Re: Is Recovery actually paused? - Mailing list pgsql-hackers

From Bharath Rupireddy
Subject Re: Is Recovery actually paused?
Date
Msg-id CALj2ACVqsCsgsjRGf4VY5V60a3zA9n-D6deT3NcqNdjgYDBLmA@mail.gmail.com
Whole thread Raw
In response to Re: Is Recovery actually paused?  (Kyotaro Horiguchi <horikyota.ntt@gmail.com>)
Responses Re: Is Recovery actually paused?  (Kyotaro Horiguchi <horikyota.ntt@gmail.com>)
List pgsql-hackers
On Tue, Feb 9, 2021 at 11:30 AM Kyotaro Horiguchi
<horikyota.ntt@gmail.com> wrote:
>
> At Tue, 9 Feb 2021 09:58:30 +0530, Bharath Rupireddy <bharath.rupireddyforpostgres@gmail.com> wrote in
> > On Tue, Feb 9, 2021 at 9:48 AM Dilip Kumar <dilipbalaut@gmail.com> wrote:
> > >
> > > On Tue, Feb 9, 2021 at 8:54 AM Yugo NAGATA <nagata@sraoss.co.jp> wrote:
> > > >
> > > > On Tue, 09 Feb 2021 10:58:04 +0900 (JST)
> > > > Kyotaro Horiguchi <horikyota.ntt@gmail.com> wrote:
> > > > > If we are going to introduce that complexity, I'd like to re-propose
> > > > > to introduce interlocking between the recovery side and the
> > > > > pause-requestor side instead of introducing the intermediate state,
> > > > > which is the cause of the complexity.
> > > > >
> > > > > The attached PoC patch adds:
> > > > >
> > > > > - A solid checkpoint just before calling rm_redo.

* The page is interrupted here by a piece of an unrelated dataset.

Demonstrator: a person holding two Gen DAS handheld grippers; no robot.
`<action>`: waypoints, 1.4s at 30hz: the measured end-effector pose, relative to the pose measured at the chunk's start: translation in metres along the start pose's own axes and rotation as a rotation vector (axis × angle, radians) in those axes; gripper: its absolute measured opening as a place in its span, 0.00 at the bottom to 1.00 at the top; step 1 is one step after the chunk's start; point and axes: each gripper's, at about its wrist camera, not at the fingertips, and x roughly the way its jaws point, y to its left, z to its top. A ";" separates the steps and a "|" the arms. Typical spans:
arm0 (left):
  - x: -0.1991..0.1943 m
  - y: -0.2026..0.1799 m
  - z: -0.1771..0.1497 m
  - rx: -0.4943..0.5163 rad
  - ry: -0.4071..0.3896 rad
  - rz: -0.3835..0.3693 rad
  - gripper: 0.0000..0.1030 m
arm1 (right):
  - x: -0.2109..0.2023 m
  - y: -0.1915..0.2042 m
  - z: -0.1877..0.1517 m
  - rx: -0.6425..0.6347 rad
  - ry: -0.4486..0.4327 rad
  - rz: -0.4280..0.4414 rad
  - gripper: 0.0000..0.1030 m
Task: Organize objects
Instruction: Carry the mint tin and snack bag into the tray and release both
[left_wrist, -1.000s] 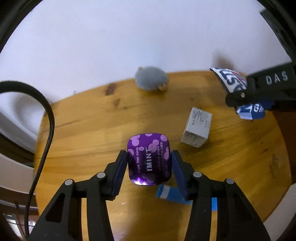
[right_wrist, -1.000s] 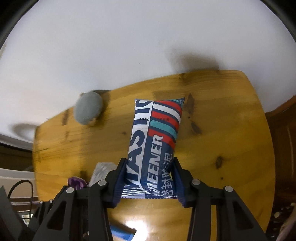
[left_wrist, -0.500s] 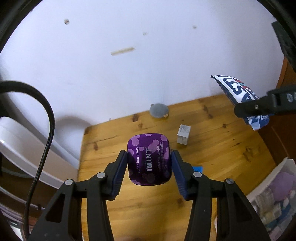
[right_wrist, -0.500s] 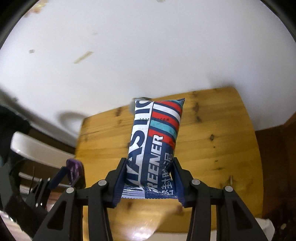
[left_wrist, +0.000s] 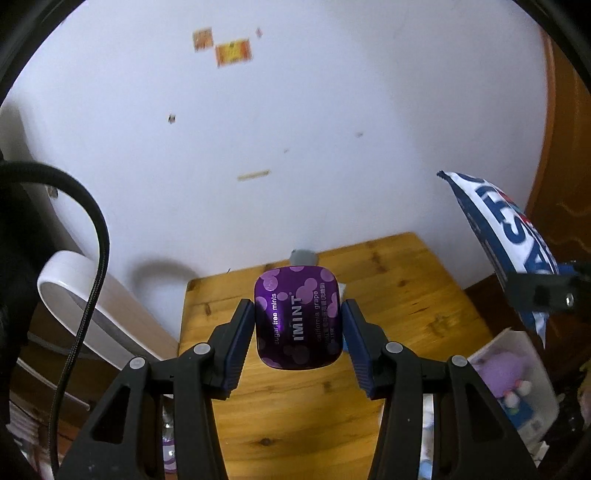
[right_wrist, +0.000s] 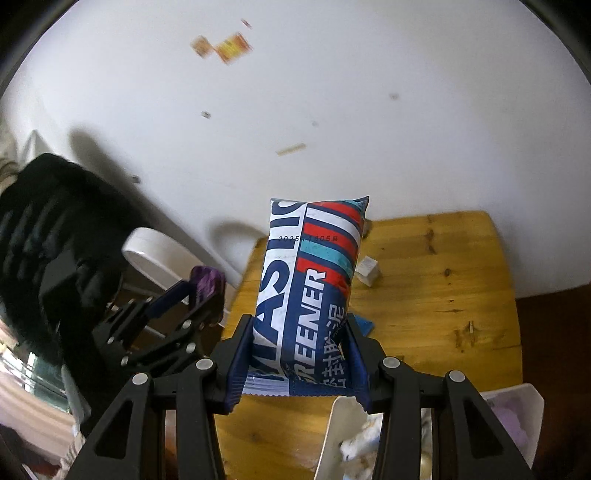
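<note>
My left gripper (left_wrist: 297, 332) is shut on a purple I'MINT mint tin (left_wrist: 297, 317), held high above the wooden table (left_wrist: 406, 295). My right gripper (right_wrist: 299, 354) is shut on a blue, white and red snack packet (right_wrist: 310, 280), also held high above the table (right_wrist: 443, 295). The packet shows at the right of the left wrist view (left_wrist: 509, 236). The left gripper with the tin (right_wrist: 205, 280) shows at the left of the right wrist view.
On the table lie a small white box (right_wrist: 367, 269), a grey round object (left_wrist: 303, 255) at the wall and a blue item (right_wrist: 364, 325). A white bin (left_wrist: 517, 376) with a purple plush toy stands at the table's right. A white chair (left_wrist: 81, 295) stands left.
Both grippers have risen well away from the table with their objects held. The table looks much smaller, and the wall, chair and bin have come into view.
</note>
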 end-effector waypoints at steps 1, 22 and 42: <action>-0.009 -0.004 0.000 0.006 -0.011 -0.008 0.51 | -0.014 0.002 -0.006 -0.012 -0.015 0.003 0.46; -0.024 -0.165 -0.067 0.274 0.055 -0.269 0.51 | -0.068 -0.090 -0.208 0.154 -0.004 -0.299 0.46; 0.037 -0.220 -0.116 0.390 0.199 -0.258 0.51 | -0.012 -0.143 -0.250 0.221 0.110 -0.385 0.49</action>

It doesn't add a
> > > > >   info_lck since the check is done in the existing lock section.
> > > > >
> > > > > - Interlocking between the above and SetRecoveryPause without adding a
> > > > >   shared variable.
> > > > >   (This is what I called "synchronous" before.)
> > > >
> > > > I think waiting in pg_wal_replay_pasue is a possible option, but this will
> > > > also introduce other complexity to codes such as possibility of waiting for
> > > > long or for ever.  For example, waiting in SetRecoveryPause as in your POC
> > > > patch appears to make recovery stuck in  RecoveryRequiresIntParameter.
> > > >
> > >
> > > I agree with this,  I think we previously discussed these approaches
> > > where we can wait in pg_wal_replay_pasue() or
> > > pg_is_wal_replay_pasued().  In fact, we had an older version where we
> > > put the wait in pg_is_wal_replay_pasued().  But it appeared that doing
> > > so will add extra complexity as well as instead of waiting in these
> > > APIs the wait logic can be implemented in the application code which
> > > is actually using these APIs and IMHO that will give better control to
> > > the users.
> >
> > And also, having waiting logic in pg_wal_replay_pasue() or
> > pg_is_wal_replay_pasued() required changes to the existing API such as
> > a timeout to not allow them infinitely waiting.
>
> I don't understand that. pg_wal_replay_pause() is defined as "pausees
> recovery". so it is the correct behavior to wait actual pause.
> pg_is_wal_replay_paused() doesn't wait for anything at all.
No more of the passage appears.